Em outra imagem, registrada às 9h42 do mesmo dia, Reyvan aparece usando camiseta, jeans e chinelo branco, carregando uma mochila vermelha e preta. No vídeo gravado às 14h30, ele é visto caminhando e parando ao lado da cafeteria da Faculdade de Engenharia.
Reprodução: Midia News
Nos registros das câmeras que filmaram Solange, ela trajava blusa vermelha, bermuda jeans, sandálias, uma bandana clara e carregava uma bolsa. Às 16h, a vítima passa pela mesma cafeteria. Sete minutos depois, as imagens mostram Solange caminhando pela passagem de terra em direção ao local onde seu corpo seria encontrado na manhã seguinte.
Reprodução: Midia News
O corpo, conforme a investigação, foi localizado por funcionários da UFMT por volta das 7h do dia 24, na antiga associação Master, que atualmente está sem uso, e fica ao lado da Casa do Estudante Universitário (CEU). A bolsa que ela carregava não foi encontrada no local do crime.
Morreu asfixiada
De acordo com o laudo pericial, Solange foi vítima de estupro e morreu por asfixia, causada por esganadura, apresentando marcas de esquimose no pescoço. O exame também constatou a presença de sêmen nas cavidades vaginal e anal da vítima.

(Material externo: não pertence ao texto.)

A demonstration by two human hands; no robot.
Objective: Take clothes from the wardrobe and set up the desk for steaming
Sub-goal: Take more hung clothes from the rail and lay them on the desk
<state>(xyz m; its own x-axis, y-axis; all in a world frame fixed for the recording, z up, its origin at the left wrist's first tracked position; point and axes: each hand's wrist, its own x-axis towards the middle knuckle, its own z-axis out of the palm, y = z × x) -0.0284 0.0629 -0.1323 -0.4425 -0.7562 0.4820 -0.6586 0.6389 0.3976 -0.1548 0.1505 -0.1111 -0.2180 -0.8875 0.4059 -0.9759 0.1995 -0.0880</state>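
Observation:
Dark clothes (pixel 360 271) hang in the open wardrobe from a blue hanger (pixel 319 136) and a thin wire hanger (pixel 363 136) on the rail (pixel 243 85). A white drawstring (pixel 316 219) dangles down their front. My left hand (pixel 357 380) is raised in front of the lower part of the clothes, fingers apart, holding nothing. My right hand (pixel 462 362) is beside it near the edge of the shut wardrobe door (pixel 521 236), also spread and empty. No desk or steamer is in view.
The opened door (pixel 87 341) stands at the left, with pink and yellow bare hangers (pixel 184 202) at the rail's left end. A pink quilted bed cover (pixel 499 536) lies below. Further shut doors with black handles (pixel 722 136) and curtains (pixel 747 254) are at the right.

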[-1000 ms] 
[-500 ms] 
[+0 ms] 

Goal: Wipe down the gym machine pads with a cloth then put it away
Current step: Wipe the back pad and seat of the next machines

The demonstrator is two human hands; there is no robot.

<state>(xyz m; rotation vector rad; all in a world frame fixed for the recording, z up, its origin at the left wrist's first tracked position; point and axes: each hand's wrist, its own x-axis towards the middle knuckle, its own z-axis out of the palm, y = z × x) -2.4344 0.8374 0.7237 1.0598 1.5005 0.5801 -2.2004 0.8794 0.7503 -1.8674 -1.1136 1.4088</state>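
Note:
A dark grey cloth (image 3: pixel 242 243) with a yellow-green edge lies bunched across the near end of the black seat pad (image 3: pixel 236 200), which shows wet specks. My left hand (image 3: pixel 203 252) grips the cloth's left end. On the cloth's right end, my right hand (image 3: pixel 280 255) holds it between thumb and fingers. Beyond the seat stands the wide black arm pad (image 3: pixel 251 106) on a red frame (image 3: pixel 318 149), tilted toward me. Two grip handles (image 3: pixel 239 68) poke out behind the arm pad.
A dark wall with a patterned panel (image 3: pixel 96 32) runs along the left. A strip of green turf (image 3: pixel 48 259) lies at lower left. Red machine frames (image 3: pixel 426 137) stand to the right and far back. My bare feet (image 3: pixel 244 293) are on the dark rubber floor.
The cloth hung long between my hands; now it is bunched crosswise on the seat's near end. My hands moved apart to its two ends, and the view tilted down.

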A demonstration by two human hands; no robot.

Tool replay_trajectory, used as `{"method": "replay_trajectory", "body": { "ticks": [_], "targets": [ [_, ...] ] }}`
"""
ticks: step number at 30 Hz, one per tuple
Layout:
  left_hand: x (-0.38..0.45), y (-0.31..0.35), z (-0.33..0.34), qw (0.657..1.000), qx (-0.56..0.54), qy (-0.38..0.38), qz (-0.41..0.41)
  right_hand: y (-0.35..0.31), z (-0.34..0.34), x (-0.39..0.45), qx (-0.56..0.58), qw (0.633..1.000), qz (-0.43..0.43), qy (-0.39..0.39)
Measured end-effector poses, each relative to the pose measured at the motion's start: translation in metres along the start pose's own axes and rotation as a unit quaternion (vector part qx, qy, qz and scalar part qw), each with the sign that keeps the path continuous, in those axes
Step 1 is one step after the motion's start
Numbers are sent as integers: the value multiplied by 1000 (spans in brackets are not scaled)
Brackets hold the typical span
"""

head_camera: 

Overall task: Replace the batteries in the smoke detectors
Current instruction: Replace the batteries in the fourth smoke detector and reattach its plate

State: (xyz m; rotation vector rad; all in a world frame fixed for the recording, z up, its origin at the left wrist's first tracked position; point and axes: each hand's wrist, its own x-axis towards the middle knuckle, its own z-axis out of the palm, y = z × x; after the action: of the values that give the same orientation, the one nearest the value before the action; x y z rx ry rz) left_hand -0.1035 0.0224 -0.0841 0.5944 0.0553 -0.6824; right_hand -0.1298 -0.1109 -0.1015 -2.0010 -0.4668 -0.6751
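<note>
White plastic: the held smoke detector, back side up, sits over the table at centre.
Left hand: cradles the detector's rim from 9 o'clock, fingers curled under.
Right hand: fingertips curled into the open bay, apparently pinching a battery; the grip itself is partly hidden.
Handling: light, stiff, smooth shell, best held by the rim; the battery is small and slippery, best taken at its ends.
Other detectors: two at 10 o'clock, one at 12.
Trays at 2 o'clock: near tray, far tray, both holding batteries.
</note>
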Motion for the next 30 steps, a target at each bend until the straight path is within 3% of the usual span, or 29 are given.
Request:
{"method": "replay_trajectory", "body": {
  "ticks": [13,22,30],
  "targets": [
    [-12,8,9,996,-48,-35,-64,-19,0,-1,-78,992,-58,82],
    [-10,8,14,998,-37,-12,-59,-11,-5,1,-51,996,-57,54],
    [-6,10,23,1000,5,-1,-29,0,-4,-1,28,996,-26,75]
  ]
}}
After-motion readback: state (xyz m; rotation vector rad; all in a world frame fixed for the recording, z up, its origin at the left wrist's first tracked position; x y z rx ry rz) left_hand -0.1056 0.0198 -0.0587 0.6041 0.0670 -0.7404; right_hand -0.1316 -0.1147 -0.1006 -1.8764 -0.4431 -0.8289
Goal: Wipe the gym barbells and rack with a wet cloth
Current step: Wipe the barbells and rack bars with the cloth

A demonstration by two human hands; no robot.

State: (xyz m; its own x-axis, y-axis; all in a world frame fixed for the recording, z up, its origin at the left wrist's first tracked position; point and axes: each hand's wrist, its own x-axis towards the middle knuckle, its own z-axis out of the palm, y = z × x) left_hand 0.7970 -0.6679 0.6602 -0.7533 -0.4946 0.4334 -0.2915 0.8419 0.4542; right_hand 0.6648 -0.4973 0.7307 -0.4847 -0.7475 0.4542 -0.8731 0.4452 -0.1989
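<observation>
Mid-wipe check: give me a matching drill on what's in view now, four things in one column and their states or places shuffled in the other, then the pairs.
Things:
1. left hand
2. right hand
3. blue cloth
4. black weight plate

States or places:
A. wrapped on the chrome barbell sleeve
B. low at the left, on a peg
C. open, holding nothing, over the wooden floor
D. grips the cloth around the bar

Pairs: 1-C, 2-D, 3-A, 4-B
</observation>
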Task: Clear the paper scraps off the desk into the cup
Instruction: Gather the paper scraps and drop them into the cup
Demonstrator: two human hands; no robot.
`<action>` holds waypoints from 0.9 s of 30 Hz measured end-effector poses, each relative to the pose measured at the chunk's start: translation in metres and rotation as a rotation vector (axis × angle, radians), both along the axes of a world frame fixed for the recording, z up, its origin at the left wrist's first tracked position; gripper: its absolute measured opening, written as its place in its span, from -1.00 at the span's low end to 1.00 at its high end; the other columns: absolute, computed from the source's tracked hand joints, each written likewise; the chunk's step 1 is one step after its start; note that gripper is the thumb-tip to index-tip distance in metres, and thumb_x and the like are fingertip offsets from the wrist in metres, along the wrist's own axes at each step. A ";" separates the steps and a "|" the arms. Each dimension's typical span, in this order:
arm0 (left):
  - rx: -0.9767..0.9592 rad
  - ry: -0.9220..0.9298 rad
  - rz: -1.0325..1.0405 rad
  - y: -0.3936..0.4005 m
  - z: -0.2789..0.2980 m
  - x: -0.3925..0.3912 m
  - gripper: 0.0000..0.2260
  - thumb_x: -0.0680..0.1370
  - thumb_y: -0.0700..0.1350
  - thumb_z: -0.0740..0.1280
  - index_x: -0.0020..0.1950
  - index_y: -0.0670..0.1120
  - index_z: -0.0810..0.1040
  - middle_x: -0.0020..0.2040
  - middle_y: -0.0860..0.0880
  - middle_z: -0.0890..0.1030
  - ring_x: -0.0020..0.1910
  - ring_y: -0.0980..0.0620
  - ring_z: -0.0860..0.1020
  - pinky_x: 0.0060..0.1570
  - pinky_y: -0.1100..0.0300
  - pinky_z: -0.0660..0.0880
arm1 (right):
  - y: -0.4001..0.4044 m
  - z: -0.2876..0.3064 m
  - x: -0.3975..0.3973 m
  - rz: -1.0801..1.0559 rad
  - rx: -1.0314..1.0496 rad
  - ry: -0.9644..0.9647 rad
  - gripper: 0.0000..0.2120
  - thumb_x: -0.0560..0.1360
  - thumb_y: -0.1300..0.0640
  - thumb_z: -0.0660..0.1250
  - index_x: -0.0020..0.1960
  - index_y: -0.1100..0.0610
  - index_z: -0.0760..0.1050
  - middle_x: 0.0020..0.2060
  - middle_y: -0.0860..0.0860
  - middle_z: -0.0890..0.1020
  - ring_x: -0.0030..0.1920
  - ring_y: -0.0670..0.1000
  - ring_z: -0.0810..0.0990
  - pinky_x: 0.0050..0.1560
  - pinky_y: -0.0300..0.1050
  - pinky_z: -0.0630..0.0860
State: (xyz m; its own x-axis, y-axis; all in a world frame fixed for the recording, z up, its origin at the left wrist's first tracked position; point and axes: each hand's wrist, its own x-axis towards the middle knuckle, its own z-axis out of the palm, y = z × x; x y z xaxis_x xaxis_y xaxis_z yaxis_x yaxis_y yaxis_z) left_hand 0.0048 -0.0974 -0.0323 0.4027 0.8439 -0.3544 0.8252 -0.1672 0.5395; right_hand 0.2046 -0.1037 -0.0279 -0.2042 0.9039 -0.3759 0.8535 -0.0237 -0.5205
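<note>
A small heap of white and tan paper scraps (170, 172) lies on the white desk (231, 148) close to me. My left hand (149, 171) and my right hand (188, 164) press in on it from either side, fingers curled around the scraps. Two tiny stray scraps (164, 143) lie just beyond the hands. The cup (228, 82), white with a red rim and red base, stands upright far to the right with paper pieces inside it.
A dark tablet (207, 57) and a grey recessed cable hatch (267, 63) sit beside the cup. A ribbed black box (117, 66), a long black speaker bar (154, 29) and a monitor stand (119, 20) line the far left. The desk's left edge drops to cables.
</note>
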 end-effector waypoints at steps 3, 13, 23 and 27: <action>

Após a análise do DNA coletado, a perícia identificou o perfil genético de Reyvan Carvalho na última semana. Segundo a polícia, o material genético dele ainda foi compatível com amostras de outras três vítimas de estupro, incluindo uma mulher grávida de seis meses e outra que foi morta após o abuso sexual.
Reyvan foi preso nas dependências da universidade. Na ocasião, o delegado Bruno Abreu, da Delegacia de Homicídios e Proteção à Pessoa de Cuiabá, afirmou que o suspeito transformava o campus em um “reduto do crime”.
O delegado ressaltou ainda que não há dúvidas sobre a autoria. “Ele vai negar, provavelmente porque não compreende a prova que temos. Prova de DNA é irrefutável e não se discute”, afirmou.